Fractured Portals: A Fractured Portal is a state that can afflict Rupturers. While it doesn’t really stop their portals from working, it does force them into uneven shapes. Most Rupturing portals are arcs, large enough to step through without trouble. A Rupturer afflicted with Fractured Portals will find that their portals take on strange and sometimes chaotic configurations, making travel through them all but implausible. Serpentine shapes, crescents, distended blobs, strange geometric patterns...the problem is that the Rupturer has no idea what shape their portal will take. Imagine trying to blink behind someone and instead of opening a tear to slip through, you open a long ruler-thick line straight up into the sky. Usually this results in the portal edges being breached and the portal collapsing almost as soon as it is used. Some Rupturers have found intriguing use from this overstepping penalty, but it almost always is more trouble than it's worth.

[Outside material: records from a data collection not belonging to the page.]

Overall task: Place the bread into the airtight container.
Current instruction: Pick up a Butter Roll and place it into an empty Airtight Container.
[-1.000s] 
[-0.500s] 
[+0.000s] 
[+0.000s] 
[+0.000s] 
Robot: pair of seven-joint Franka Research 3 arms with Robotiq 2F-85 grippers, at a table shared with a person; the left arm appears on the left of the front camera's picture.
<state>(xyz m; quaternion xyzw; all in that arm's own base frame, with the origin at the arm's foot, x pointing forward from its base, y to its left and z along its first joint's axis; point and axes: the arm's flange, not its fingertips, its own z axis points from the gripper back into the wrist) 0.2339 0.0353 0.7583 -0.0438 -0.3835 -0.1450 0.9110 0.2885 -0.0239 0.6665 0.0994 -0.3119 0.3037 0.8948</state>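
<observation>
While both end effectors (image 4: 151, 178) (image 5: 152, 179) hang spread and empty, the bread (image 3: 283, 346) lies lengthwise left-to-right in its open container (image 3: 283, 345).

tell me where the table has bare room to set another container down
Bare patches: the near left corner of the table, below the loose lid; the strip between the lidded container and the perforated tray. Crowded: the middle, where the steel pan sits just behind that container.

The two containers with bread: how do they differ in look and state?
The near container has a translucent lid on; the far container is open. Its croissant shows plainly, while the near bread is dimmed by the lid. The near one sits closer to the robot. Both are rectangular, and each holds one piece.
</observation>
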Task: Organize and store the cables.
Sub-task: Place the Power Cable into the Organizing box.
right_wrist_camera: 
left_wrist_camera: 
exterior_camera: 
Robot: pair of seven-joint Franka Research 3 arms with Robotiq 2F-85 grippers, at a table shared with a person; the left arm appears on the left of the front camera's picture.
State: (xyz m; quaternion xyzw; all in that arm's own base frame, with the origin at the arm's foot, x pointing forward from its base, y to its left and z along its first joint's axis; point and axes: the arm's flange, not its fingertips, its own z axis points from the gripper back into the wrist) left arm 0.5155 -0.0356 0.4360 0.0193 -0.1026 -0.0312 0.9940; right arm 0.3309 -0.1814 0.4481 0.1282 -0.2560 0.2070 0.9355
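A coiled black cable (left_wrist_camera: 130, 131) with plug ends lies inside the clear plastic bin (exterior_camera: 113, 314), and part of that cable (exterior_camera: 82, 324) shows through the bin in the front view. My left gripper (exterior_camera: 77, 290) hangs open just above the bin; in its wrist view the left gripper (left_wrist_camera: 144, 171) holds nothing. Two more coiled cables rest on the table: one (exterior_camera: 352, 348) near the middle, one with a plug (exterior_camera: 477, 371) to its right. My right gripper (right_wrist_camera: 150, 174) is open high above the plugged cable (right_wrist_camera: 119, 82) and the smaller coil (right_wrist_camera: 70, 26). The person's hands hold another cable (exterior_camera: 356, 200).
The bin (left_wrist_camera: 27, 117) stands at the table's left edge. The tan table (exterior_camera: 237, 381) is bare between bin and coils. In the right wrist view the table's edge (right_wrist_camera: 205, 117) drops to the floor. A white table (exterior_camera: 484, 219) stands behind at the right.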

Wanderlust: A moderate overstepping penalty, Wanderlust is a longer lasting (albeit fairly benign) condition. The Rupturer feels compelled to travel and will be unable to stay in one place for more than a handful of trials at a time. Usually this condition can last anywhere from one cycle to three, but the key difference between this condition and the normal flighty nature of the Rupturer is that they are compelled to travel and become emotionally dependent on the act. Forcing themselves to stay in one place saps their energy, their emotions, and their willpower. Some have even experienced an almost amorous draw toward those traveling or people preparing to travel.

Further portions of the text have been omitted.